As many of you know George would get up early.  He'd be at work early and already be pouring over plans, looking over as the Mayor mentioned some of the complicated and exotic bridges that the city owns. He had incredible talents as an electrician and he was revered within the DOT as the man you could call to fix a bridge that nobody else knew how to fix. He was of course also as we've heard so much today -- so many beautiful reminiscences from his family. You know a man naturally who has such a large and loving family he had also a natural affinity for the next generation. He was an incredible teacher and mentor and encouraged the young people at DOT to better their skills in their professional growth. You know as you heard the Mayor said George and his colleagues in bridges are really among the city's unsung heroes.  They're often out there day and night challenging sometimes dangerous conditions, making sure the city's infrastructure is working, making sure the city's running. And I want to thank him and his colleagues in the other parts of my agency: there'sBridges, Roadways, Sidewalks, Ferries, Signals, and Streetlights.

As we honor George, we honor them too.  As we have heard today George was a deeply spiritual person a devoted husband and family man.   I've gotten to know some of his family a little bit and hear some of the stories from Tara them growing up together and as we've heard today of the love, the laughter, the Saturday-night dinners they shared, and of course the rock and roll.
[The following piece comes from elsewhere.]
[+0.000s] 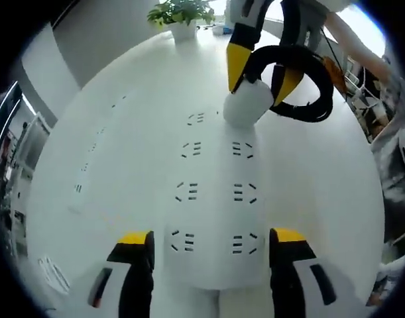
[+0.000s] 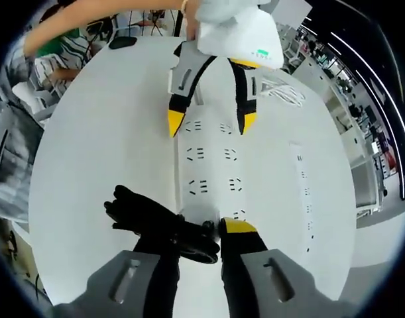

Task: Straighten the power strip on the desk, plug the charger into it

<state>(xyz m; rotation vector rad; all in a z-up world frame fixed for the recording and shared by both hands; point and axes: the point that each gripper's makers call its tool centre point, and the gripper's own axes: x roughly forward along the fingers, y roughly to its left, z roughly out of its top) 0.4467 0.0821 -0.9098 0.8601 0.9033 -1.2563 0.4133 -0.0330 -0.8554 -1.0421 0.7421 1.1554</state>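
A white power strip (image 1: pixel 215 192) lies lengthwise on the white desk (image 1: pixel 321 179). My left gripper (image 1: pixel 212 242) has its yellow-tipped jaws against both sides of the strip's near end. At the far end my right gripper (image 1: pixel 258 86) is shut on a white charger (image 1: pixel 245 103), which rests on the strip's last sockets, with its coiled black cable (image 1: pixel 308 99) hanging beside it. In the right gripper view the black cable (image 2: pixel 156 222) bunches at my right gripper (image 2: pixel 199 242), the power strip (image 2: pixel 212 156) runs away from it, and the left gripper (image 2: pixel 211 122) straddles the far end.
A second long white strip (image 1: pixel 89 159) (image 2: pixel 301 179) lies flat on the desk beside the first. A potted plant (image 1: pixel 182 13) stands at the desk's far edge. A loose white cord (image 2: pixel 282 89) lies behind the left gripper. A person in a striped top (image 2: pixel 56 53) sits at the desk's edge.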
And that of course George was well known with his family and his colleagues.  And I know he was a big fan of some of the big groups – David Bowie, Rolling Stones, and I know he and Tara made sure to take the kids sometimes to concerts, and I hope all of you will treasure those memories -- and I'm sure there are many other memories you have of your remarkable father. 

Again, I want to share my condolences.  And I just want to close by expressing DOT’s gratitude to some of our fellow city workers, many whom know the grief we are all feeling today all too well and they've been such a help to us in this difficult time.  From the NYPD Highway Patrol officers who arrived on the scene to the EMTs and workers at Jacobi Hospital and then to the remarkable FDNY team who've helped us and the family during these difficult days. DOT were so grateful to all of you who've aided us in our grief. They remind us all that all of us in city service, George included, are part of a larger family.

Tara, DOT does not lose many of our workers in the line of duty, with George we know we have lost such a special man. He will be missed and remembered by all of us and his DOT colleagues, we will continue to support you and your family in every way we can in the weeks and months and years ahead. 

And today, we're just grateful to be here to mourn but also to celebrate the life of this remarkable man and remarkable colleague.